Il y a très longtemps, il y avait un Comte, il s’appelait Robert. Un de ses descendant s’appelle Hugues Capet, premier Roi de France. Et un autre, c’est Henri Plantagenet, Roi d’Angleterre. Les robertiens sont originaires du Maine.
Le Comté du Maine a par la suite acquis un rôle capital et cristallisé toutes les convoitises car c’était une région riche entre bassin d’Orléans et Duché de Normandie. Je t’en ficherait, moi, du « Pays de Loire »… Avec sa capitale, Nantes, arrachée à la Bretagne historique.
Finalement, la décolonialité, c’est un peu comme pour la musique, c’est commencer à regarder derrière une façade présentée comme un progrès abstrait. C’est retrouver des saveurs, les saveurs de gestes, de sons, d’idées oubliées. C’est porter un regard lucide sur le comment on en est arrivé à déposséder des peuples de ce qu’ils avaient eux-même élaboré comme leur histoire et leur culture. La décolonialité, elle n’est pas seulement une affaire de pays du sud même si ceux-ci ont le plus souffert de cette « modernisation » qui les a spoliés de leur richesses en même temps que de leur propre histoire.
En traversant la Sarthe l’an dernier, j’ai pu voir comme une économie prédatrice a laissé des traces béantes dans le paysage, ces haies qui ont disparu, ces centre-villes ou les boutiques ferment, et dont les gilets jaunes portent la souffrance informulée de la perte de quelque chose après des décennies de distributions de miettes de cette grande « modernisation » capitaliste.

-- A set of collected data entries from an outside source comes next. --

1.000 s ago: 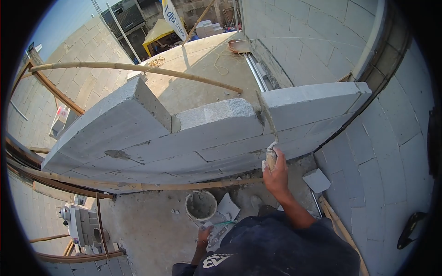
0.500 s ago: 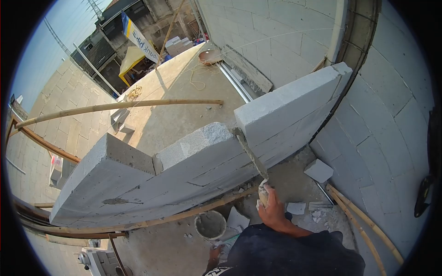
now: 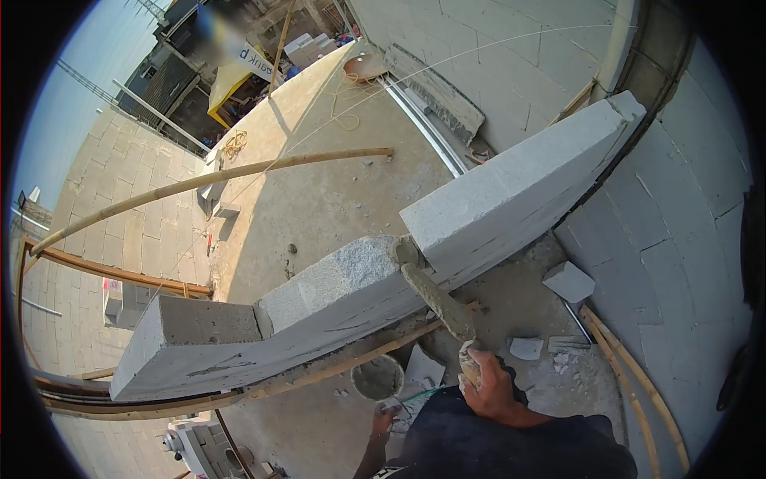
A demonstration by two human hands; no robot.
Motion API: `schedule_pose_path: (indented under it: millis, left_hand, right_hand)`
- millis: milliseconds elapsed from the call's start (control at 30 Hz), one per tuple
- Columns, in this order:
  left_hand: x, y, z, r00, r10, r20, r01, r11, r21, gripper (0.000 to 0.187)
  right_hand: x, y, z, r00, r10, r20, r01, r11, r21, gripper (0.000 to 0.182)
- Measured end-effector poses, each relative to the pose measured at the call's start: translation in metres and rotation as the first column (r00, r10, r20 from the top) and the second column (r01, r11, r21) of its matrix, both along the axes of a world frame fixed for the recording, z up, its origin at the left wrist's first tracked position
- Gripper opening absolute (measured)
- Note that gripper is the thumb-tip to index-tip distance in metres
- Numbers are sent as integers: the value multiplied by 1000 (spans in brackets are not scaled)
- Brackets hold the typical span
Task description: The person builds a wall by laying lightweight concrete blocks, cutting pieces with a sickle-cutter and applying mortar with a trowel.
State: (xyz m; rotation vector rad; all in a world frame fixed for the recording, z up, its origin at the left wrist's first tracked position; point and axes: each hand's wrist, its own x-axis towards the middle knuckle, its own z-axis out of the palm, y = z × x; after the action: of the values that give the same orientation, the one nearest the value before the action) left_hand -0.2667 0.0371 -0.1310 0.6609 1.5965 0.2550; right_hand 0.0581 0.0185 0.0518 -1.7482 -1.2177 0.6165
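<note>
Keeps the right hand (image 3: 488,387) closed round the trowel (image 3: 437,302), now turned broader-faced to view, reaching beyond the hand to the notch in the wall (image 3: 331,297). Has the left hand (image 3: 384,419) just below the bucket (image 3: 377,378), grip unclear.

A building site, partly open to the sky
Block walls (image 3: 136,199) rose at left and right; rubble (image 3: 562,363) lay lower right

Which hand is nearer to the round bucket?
Left. The left hand is just below the bucket in view; the right hand, gripping the trowel, is farther off, rightward.
</note>
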Motion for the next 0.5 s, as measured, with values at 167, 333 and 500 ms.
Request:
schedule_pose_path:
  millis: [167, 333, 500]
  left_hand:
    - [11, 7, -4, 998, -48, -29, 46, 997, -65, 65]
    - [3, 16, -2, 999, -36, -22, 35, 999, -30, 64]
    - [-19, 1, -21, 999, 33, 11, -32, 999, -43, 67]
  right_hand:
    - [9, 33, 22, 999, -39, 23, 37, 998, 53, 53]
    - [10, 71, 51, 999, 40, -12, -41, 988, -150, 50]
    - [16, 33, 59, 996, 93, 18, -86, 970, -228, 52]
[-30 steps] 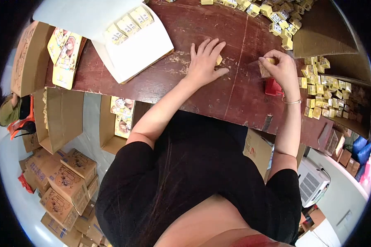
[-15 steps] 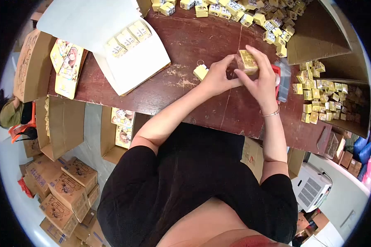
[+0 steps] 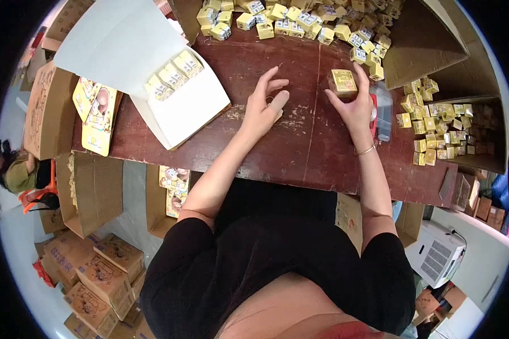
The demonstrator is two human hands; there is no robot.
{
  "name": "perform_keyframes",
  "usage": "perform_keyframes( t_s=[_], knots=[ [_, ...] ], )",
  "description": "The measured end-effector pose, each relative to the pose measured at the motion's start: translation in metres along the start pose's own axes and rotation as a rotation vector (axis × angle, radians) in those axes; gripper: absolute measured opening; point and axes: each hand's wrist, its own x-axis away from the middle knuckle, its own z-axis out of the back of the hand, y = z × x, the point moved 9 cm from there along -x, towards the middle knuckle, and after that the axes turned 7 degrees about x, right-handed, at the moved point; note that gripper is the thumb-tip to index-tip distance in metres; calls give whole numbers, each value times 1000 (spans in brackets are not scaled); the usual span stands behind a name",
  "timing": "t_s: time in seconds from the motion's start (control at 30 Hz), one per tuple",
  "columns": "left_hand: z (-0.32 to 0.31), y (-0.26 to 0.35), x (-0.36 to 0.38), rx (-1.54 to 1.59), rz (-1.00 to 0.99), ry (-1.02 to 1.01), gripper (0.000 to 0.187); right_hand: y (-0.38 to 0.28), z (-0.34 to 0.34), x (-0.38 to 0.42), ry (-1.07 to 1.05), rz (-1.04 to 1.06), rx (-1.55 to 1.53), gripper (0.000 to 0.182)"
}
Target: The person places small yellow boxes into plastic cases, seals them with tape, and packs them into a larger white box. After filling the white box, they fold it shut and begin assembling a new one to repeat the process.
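Observation:
My right hand (image 3: pixel 353 107) has its thumb and fingers around a small clear-sided box with a yellow top (image 3: pixel 343 81), above the dark red table (image 3: pixel 288 152). My left hand (image 3: pixel 263 107) is over the middle of the table with its fingers apart. The small yellow block with a ring, seen there earlier, is mostly hidden beneath that hand. To its left stands an open white box (image 3: pixel 192 116) holding a row of yellow-and-white blocks (image 3: pixel 174 75).
Many yellow blocks (image 3: pixel 307 21) lie at the table's back edge. More small boxes (image 3: pixel 435 124) spill from a carton (image 3: pixel 486 164) at right. A red tape dispenser (image 3: pixel 373 120) is beside my right hand. Yellow printed packages (image 3: pixel 98 121) lie at left.
My left hand has moved left, away from the small box and over the yellow block, and its fingers have spread. My right hand keeps the box. The view has shifted slightly.

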Motion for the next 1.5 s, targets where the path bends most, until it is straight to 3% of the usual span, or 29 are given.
perform_keyframes(
  t_s=[0.07,0.1,0.13,0.2,0.23,0.33,0.47,0.53,0.7,0.77,0.87,1.1,1.5],
  knots=[
    [-10,18,0,-71,13,-56,60,-3,31,7,301,104,-12,90],
    [-13,12,3,3,196,-40,58,1,22,5,250,150,-119,97],
    [-20,11,11,4,222,-51,58,-5,10,4,115,52,-34,101],
    [-36,54,-1,-289,-271,-73,57,7,-5,13,24,-8,-145,104],
    [-46,71,0,-332,-396,-85,57,-4,0,14,94,80,-197,106],
    [-75,86,-1,-326,-497,-167,56,-21,-11,23,45,167,-151,104],
    [-77,74,-10,-280,-440,-157,48,-22,-6,26,61,133,-219,95],
    [-67,77,-6,-269,-435,-61,45,-26,-12,25,-140,130,29,84],
    [-70,80,4,-332,-429,-174,51,-11,-27,35,-318,30,-165,78],
    [-70,86,5,-373,-433,-244,53,-17,-29,39,-390,115,-147,76],
    [-78,86,10,-440,-449,-375,57,-24,-24,37,-420,112,-165,74],
    [-71,94,14,-357,-544,-288,61,-24,-21,34,-436,47,-318,76],
    [-73,88,12,-352,-453,-362,61,-35,-10,35,-415,166,-124,77]
  ],
)
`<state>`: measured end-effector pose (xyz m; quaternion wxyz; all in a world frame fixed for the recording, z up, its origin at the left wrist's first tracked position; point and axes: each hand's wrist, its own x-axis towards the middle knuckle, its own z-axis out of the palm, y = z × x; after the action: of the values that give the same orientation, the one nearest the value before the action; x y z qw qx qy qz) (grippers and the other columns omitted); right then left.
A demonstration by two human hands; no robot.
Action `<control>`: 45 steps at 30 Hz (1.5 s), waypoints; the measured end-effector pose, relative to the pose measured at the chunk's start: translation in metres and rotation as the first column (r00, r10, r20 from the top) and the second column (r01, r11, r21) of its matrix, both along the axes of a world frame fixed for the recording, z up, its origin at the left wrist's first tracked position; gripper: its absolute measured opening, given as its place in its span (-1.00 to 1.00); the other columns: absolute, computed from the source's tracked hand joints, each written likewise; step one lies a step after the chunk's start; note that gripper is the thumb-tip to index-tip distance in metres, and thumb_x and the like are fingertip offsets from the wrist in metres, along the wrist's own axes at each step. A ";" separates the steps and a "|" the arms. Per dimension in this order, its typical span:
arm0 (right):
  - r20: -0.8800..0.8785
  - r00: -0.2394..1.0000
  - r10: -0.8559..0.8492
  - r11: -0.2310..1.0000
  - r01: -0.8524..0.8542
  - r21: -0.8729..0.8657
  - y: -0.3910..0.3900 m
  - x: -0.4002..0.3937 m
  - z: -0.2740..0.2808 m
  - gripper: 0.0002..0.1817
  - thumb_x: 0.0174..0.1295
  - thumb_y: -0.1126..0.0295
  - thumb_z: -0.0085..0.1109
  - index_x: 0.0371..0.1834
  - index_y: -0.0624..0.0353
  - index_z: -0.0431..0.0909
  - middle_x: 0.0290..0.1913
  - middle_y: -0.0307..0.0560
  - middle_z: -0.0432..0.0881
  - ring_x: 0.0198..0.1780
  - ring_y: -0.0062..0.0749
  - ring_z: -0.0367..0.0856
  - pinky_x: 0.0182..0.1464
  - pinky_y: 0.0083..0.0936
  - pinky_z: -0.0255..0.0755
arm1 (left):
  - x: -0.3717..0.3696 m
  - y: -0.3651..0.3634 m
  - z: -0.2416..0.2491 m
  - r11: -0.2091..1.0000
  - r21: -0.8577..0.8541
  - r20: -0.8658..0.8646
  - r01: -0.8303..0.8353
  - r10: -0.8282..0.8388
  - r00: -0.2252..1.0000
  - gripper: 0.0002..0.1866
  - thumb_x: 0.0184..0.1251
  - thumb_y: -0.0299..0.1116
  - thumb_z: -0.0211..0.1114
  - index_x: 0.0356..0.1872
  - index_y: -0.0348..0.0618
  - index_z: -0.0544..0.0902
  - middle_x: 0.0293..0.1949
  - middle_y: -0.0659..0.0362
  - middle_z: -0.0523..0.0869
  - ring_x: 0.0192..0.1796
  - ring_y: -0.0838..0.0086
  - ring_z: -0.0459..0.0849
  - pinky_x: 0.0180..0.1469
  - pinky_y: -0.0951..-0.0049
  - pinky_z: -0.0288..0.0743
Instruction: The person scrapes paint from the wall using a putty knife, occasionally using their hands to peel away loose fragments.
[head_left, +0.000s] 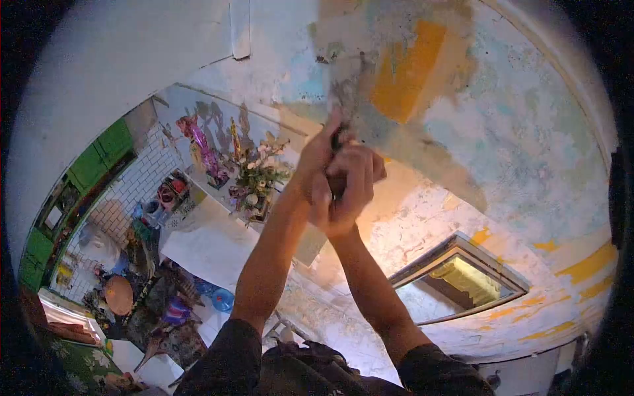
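Both my hands are raised together against the patchy wall surface (502, 125). My left hand (318, 157) is closed around the upper part of a dark-handled scraper (339, 137), its thumb pointing up along the tool. Just below and to the right, my right hand (353, 179) wraps its fingers round the lower handle. Motion blur and the hands hide most of the tool, and its blade end is hard to make out against the grey-brown patch. Beside it is an orange-yellow patch (411, 69) among worn pale blue and beige paint.
A framed opening (462, 277) lies at the lower right. On the left, a flower arrangement (257, 175) and a pink wrapped figure (201, 148) stand by a white surface (205, 247). Green cabinets (92, 155), white brick tiles and household clutter are farther left.
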<state>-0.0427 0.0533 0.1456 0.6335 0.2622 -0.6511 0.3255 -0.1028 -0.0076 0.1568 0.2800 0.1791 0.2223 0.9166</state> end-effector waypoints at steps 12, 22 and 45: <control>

J’aimais ce slogan du PSU, vivre et travailler au pays…
J’aime ce mot de pays quand on y rattache un paysage, quelques vallées. Moi, en France, mon pays est Paris, et un peu de ces collines du Perches qui ont musclé mes mollets durant chaque vacances, quand je prenais le vélo et roulait des kilomètres, admirant ces haies, le chants de oiseaux.
Il y a eu cette révolution de la musique baroque qui a définitivement changé la façon dont on perçoit les répertoires anciens et dont on les interprètes. Nous avons définitivement un long chemin avant de nous désintoxiquer de la bêtise et de l’inhumanité de la prétendue modernité de notre civilisation qui ne vaut finalement pas mieux qu’un concerto de Bach interprété par la Philarmonie de Berlin et dirigée par Herbert Van Karajan. Burk.